* [WORK TO BE COMPLETED] Repeat the data in full. Drop every picture.

[Stored records]
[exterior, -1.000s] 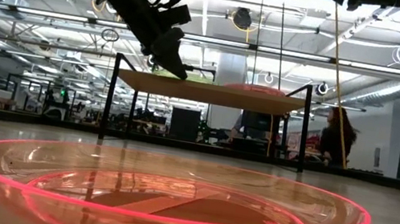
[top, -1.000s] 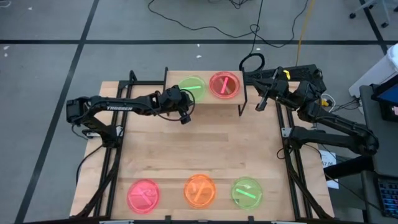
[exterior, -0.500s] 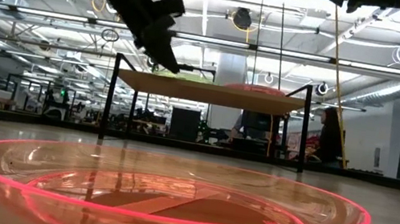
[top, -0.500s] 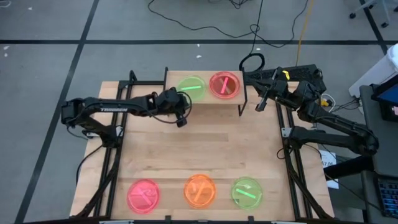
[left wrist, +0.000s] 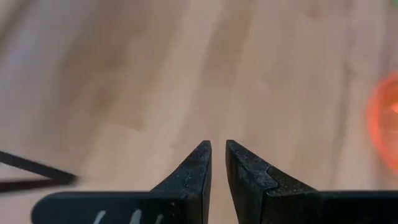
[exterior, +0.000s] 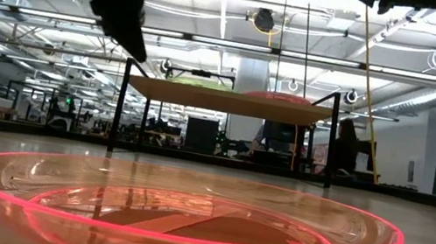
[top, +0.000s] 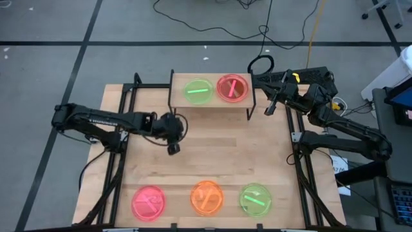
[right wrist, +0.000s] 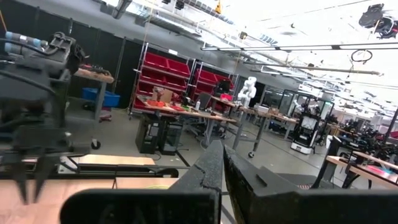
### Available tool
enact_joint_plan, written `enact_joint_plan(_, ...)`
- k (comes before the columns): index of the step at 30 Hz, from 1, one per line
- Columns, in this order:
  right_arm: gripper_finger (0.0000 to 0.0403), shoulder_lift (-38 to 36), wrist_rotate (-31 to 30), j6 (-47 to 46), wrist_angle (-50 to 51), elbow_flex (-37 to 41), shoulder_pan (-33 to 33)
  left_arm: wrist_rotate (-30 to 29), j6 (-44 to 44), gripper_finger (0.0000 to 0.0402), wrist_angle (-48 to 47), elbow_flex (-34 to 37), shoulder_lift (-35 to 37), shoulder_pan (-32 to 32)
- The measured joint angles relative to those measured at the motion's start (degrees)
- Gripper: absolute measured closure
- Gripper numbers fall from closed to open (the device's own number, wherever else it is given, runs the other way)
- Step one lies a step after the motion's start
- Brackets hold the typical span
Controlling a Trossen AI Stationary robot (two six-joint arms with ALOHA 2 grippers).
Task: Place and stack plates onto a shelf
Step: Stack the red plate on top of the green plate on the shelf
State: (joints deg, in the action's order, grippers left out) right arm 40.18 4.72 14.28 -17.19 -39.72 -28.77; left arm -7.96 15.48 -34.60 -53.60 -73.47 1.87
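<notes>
High view alone shows the shelf [top: 210, 96] top: green plate [top: 197, 91] and pink-red plate [top: 232, 88] side by side, translucent w/ bright bars. Three more sit along the counter [top: 212, 154] near edge; low view shows the pink one [exterior: 180, 218] close-up. Left claw [top: 172, 145] is over bare wood, fingers a narrow gap apart, empty. Right claw [top: 271, 106] parked beside shelf, closed.
</notes>
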Motion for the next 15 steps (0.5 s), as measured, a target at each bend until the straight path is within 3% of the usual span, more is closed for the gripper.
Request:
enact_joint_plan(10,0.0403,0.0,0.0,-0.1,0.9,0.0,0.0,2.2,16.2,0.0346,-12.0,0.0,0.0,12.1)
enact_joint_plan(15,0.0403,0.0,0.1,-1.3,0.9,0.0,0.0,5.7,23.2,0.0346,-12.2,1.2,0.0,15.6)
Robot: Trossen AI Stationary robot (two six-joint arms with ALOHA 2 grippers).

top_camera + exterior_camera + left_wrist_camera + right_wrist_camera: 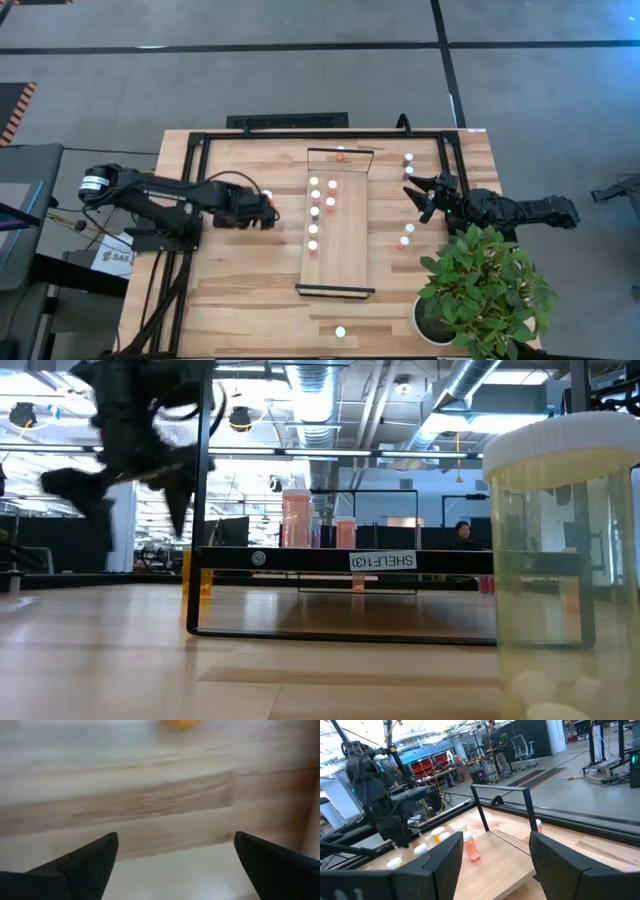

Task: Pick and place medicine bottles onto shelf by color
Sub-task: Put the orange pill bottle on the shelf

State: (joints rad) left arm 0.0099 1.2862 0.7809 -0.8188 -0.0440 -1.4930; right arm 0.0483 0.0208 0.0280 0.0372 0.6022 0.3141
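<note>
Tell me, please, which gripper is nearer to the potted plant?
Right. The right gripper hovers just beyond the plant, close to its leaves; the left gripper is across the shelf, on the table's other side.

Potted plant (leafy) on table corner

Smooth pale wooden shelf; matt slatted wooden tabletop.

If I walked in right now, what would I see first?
Probably the long pale shelf in the middle of the table, with little white-capped medicine bottles lined up along its left side. The left gripper and right gripper wait open on either side. A bushy green plant fills the near right corner.
</note>
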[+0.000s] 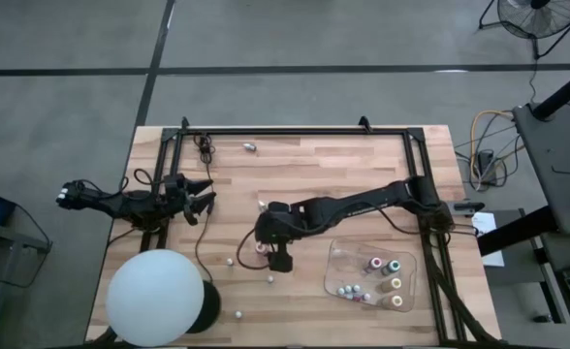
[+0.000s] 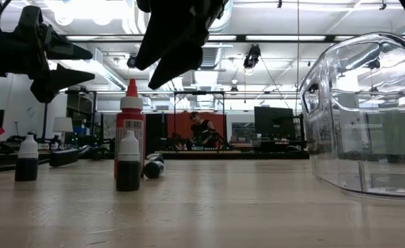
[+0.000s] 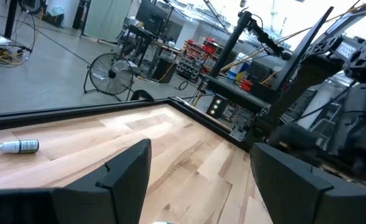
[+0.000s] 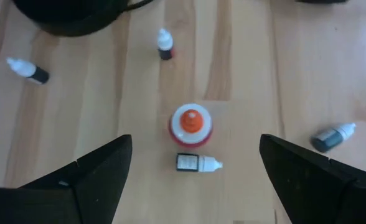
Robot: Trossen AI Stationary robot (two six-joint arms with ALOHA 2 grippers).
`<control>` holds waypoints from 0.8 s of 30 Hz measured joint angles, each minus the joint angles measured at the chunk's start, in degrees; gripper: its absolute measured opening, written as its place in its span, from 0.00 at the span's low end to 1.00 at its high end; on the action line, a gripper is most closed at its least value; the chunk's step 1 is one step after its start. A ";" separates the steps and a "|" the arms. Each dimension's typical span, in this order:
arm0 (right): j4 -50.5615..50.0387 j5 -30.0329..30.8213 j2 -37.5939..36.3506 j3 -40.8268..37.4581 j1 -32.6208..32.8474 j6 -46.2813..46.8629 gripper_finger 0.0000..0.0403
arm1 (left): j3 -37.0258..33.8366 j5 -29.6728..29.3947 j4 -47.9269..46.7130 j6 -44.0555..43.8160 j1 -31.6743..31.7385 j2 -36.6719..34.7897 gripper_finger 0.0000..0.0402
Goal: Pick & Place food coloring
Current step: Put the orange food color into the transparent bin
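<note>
The red-capped bottle (image 4: 191,126) of food coloring stands upright on the table (image 1: 363,184), left of the clear tray (image 1: 335,281). It looks small, light and hard, maybe a bit slippery. Best to hold it by its round body, below the cap. A tiny bottle (image 4: 197,163) lies on its side, touching it or just beside it.

The right gripper (image 4: 192,168) hangs right above the red-capped bottle with its fingers wide apart, holding nothing.

Farther left, the left gripper (image 1: 200,195) waits over the table edge, fingers apart and empty too.
</note>
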 joint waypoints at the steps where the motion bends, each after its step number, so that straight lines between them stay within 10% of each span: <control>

* [RESPONSE]
[exterior, -1.000s] 
[top, -1.000s] 
[exterior, -0.500s] 
[top, -0.500s] 
[left wrist, +0.000s] 
[exterior, +0.000s] 
[top, +0.000s] 
[right wrist, +0.000s] 
### Available tool
enact_joint_plan, written `enact_joint_plan(_, ...)`
- k (comes before the columns): index of the step at 30 Hz, from 1, one per line
- Columns, in this order:
  right_arm: gripper_finger (0.0000 to 0.0403), shoulder_lift (-38 to 36), wrist_rotate (-31 to 30), j6 (-47 to 46), wrist_angle (-50 to 51), elbow_flex (-37 to 41), shoulder_pan (-33 to 33)
  left_arm: wrist_rotate (-30 to 29), j6 (-44 to 44), gripper_finger (0.0000 to 0.0402), wrist_angle (-48 to 47), elbow_flex (-34 to 37), shoulder_lift (-35 to 37), shoulder_pan (-32 to 32)
- The measured joint angles relative to those measured at the motion's start (degrees)
- Gripper: absolute measured closure
- Gripper numbers fall from closed to open (the device's own number, wherever else it is given, runs the other way)
- Step one lies a step after the motion's start
- Brackets hold the typical span
Controlling a Trossen AI Stationary robot (two six-joint arms with ALOHA 2 grippers).
Task: Place and stack plates onto a shelf
Step: Stack the red plate on top of the green plate on the shelf
State: (joints deg, in the action's order, grippers left out) right arm 40.18 4.72 14.28 -17.19 -39.72 -28.77; left arm -7.96 15.48 -34.60 -53.60 -73.47 1.87
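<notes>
High view alone shows the shelf [top: 210, 96] top: green plate [top: 197, 91] and pink-red plate [top: 232, 88] side by side, translucent w/ bright bars. Three more sit along the counter [top: 212, 154] near edge; low view shows the pink one [exterior: 180, 218] close-up. Left claw [top: 172, 145] is over bare wood, fingers a narrow gap apart, empty. Right claw [top: 271, 106] parked beside shelf, closed.
</notes>
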Motion for the next 15 steps (0.5 s), as measured, a target at each bend until the straight path is within 3% of the usual span, more is closed for the gripper.
Request:
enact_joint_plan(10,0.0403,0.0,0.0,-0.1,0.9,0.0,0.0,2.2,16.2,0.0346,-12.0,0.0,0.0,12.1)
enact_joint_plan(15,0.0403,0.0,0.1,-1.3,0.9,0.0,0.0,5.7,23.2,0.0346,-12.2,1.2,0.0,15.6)
Robot: Trossen AI Stationary robot (two six-joint arms with ALOHA 2 grippers).

top_camera + exterior_camera + left_wrist_camera + right_wrist_camera: 

Task: Pick and place medicine bottles onto shelf by color
Sub-task: Put the orange pill bottle on the shelf

State: (joints rad) left arm 0.0099 1.2862 0.7809 -0.8188 -0.0440 -1.4930; right arm 0.0483 0.0208 0.0280 0.0372 0.6022 0.3141
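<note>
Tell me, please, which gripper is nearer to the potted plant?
Right. The right gripper hovers just beyond the plant, close to its leaves; the left gripper is across the shelf, on the table's other side.

Potted plant (leafy) on table corner

Smooth pale wooden shelf; matt slatted wooden tabletop.

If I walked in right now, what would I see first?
Probably the long pale shelf in the middle of the table, with little white-capped medicine bottles lined up along its left side. The left gripper and right gripper wait open on either side. A bushy green plant fills the near right corner.
</note>
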[+0.000s] 
[+0.000s] 
[+0.000s] 
[+0.000s] 
Robot: Trossen AI Stationary robot (two six-joint arms with ALOHA 2 grippers).
`<control>` holds waypoints from 0.8 s of 30 Hz measured joint angles, each minus the joint angles measured at the chunk's start, in degrees; gripper: its absolute measured opening, written as its place in its span, from 0.00 at the span's low end to 1.00 at its high end; on the action line, a gripper is most closed at its least value; the chunk's step 1 is one step after its start. A ";" separates the steps and a "|" the arms. Each dimension's typical span, in this order:
arm0 (right): j4 -50.5615..50.0387 j5 -30.0329..30.8213 j2 -37.5939..36.3506 j3 -40.8268..37.4581 j1 -32.6208..32.8474 j6 -46.2813..46.8629 gripper_finger 0.0000..0.0403
arm1 (left): j3 -37.0258..33.8366 j5 -29.6728..29.3947 j4 -47.9269..46.7130 j6 -44.0555..43.8160 j1 -31.6743..31.7385 j2 -36.6719..34.7897 gripper_finger 0.0000..0.0402
Goal: Pick & Place food coloring
Current step: Put the orange food color into the transparent bin
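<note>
The red-capped bottle (image 4: 191,126) of food coloring stands upright on the table (image 1: 363,184), left of the clear tray (image 1: 335,281). It looks small, light and hard, maybe a bit slippery. Best to hold it by its round body, below the cap. A tiny bottle (image 4: 197,163) lies on its side, touching it or just beside it.

The right gripper (image 4: 192,168) hangs right above the red-capped bottle with its fingers wide apart, holding nothing.

Farther left, the left gripper (image 1: 200,195) waits over the table edge, fingers apart and empty too.
</note>
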 joint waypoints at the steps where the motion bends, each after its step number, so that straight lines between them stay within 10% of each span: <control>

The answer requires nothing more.